Instructions for the task: From the line with "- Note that" to the line with "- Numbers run", retype every line exactly, including those two, and leave out the rest of the data below.

(Records drawn from a dataset)
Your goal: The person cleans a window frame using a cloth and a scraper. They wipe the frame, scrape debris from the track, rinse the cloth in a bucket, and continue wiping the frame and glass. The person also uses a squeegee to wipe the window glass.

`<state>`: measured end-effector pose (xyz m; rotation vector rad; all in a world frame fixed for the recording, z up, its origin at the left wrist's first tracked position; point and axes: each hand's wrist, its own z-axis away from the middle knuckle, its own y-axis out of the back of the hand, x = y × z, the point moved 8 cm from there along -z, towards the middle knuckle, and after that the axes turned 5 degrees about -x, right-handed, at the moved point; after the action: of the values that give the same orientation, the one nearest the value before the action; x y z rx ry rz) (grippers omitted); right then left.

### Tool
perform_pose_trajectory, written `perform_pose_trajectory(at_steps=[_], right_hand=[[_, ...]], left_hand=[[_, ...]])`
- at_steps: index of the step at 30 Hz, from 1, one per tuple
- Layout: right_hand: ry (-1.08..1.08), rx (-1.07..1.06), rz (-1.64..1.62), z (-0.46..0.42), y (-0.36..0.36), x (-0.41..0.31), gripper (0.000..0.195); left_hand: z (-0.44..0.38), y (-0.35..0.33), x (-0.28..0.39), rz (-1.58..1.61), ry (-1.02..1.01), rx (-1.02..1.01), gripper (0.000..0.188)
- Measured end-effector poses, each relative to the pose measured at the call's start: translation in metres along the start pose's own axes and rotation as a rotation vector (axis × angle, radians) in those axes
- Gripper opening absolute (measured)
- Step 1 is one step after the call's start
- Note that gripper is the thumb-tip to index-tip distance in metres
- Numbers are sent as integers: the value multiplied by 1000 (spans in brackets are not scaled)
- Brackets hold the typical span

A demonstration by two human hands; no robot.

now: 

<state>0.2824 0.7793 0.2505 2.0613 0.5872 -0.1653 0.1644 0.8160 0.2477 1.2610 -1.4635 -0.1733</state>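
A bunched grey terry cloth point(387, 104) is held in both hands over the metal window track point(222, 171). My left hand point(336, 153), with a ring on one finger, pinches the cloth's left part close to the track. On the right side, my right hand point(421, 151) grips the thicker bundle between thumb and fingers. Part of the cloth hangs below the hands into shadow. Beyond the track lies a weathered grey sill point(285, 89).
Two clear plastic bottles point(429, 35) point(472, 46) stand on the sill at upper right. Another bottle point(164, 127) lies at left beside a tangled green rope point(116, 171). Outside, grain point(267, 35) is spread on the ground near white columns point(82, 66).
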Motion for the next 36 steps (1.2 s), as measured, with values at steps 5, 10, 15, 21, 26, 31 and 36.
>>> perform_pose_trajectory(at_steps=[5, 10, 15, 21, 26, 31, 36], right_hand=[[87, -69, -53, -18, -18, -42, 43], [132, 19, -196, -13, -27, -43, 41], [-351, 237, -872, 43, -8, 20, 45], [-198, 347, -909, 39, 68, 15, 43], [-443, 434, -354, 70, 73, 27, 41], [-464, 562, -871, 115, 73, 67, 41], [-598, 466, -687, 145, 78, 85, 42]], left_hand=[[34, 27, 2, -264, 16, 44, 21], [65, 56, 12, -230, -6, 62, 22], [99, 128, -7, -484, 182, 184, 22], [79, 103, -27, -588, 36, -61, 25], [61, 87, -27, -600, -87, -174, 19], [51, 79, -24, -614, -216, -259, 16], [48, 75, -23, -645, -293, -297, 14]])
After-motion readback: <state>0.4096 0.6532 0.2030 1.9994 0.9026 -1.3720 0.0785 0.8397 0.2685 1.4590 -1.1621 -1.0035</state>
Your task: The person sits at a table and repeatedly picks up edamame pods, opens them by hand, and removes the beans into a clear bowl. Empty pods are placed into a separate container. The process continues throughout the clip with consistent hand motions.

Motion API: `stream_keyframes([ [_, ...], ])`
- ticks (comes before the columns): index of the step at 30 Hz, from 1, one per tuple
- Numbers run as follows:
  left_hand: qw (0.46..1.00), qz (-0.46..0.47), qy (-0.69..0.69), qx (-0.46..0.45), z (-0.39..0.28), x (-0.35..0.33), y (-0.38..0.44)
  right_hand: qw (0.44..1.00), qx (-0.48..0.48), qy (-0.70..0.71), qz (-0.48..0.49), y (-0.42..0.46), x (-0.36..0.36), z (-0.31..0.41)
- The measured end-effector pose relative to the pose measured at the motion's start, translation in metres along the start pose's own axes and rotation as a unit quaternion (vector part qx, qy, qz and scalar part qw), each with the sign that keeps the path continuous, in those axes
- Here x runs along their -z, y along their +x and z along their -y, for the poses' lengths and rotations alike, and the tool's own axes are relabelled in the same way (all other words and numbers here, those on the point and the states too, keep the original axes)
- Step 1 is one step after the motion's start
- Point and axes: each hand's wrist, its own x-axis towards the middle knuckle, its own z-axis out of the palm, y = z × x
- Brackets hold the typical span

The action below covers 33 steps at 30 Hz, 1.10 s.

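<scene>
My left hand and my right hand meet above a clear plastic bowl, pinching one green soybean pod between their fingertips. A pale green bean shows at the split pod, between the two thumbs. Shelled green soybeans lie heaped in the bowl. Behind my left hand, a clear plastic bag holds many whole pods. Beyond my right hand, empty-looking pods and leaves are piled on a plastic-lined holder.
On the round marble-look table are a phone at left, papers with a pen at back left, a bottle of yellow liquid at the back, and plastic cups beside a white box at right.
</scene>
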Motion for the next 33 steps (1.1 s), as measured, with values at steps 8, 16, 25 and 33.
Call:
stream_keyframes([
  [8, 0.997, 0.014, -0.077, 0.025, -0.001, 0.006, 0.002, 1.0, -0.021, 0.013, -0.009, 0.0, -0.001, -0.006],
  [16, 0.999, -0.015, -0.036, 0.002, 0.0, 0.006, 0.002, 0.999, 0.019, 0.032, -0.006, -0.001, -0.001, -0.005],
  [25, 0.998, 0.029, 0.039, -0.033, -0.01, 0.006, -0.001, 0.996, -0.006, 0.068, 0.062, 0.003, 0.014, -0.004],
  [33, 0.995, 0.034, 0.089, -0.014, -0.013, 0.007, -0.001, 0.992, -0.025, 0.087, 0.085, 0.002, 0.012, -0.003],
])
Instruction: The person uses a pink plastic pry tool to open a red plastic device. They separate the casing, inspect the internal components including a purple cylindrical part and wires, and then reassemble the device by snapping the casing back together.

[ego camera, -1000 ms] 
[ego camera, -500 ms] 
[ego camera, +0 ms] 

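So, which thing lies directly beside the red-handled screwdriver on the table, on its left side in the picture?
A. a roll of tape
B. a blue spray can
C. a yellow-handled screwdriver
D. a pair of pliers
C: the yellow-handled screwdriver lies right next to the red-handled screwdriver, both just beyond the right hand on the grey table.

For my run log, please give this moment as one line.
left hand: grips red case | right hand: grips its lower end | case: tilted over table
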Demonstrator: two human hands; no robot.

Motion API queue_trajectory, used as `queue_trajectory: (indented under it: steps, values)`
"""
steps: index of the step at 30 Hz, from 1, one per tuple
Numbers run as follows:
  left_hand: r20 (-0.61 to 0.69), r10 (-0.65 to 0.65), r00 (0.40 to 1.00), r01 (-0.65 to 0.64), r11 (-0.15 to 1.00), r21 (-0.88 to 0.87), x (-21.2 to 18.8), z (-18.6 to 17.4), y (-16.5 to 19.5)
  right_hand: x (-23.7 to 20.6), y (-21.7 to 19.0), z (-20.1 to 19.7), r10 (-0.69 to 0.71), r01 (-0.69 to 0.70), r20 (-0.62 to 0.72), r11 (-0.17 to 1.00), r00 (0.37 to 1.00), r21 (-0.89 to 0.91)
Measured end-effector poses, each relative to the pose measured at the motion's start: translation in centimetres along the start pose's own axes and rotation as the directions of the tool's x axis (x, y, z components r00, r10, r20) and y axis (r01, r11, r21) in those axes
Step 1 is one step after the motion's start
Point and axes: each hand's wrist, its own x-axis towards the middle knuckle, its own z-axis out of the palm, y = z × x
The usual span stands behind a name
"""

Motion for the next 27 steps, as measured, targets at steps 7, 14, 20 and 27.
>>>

Your response:
- Note that gripper is the thumb-tip to index-tip distance in metres
- Numbers are sent as integers: the value multiplied by 1000 (spans in brackets are not scaled)
- Brackets hold the typical span

A demonstration by two human hands; no robot.

now: 

<state>0.2824 0.7793 0.2505 2.0613 0.5872 -0.1653 0.1644 0.8160 0.2477 1.2610 -1.4635 -0.1733</state>
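A bunched grey terry cloth point(387, 104) is held in both hands over the metal window track point(222, 171). My left hand point(336, 153), with a ring on one finger, pinches the cloth's left part close to the track. On the right side, my right hand point(421, 151) grips the thicker bundle between thumb and fingers. Part of the cloth hangs below the hands into shadow. Beyond the track lies a weathered grey sill point(285, 89).
Two clear plastic bottles point(429, 35) point(472, 46) stand on the sill at upper right. Another bottle point(164, 127) lies at left beside a tangled green rope point(116, 171). Outside, grain point(267, 35) is spread on the ground near white columns point(82, 66).
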Motion for the next 36 steps (1.2 s), as measured, with values at steps 5, 10, 15, 21, 26, 31 and 36.
>>> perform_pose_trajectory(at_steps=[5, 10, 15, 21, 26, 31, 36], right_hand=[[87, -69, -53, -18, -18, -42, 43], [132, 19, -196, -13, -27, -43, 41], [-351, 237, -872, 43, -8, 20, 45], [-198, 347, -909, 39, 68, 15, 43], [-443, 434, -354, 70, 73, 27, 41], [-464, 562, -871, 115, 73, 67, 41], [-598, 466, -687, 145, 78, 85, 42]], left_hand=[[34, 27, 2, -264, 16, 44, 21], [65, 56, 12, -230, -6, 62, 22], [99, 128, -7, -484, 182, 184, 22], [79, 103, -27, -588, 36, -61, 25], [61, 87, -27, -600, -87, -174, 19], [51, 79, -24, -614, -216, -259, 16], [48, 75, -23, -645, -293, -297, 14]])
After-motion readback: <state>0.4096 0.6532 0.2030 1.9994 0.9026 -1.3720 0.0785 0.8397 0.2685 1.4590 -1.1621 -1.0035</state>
Your task: The person sits at a table and repeatedly picks up edamame pods, opens them by hand, and removes the beans into a clear bowl. Empty pods are placed into a separate container. The process continues throughout the clip with consistent hand motions.

Motion API: `stream_keyframes([ [_, ...], ])`
- ticks (comes before the columns): index of the step at 30 Hz, from 1, one per tuple
- Numbers run as follows:

Nothing more is needed to complete the output.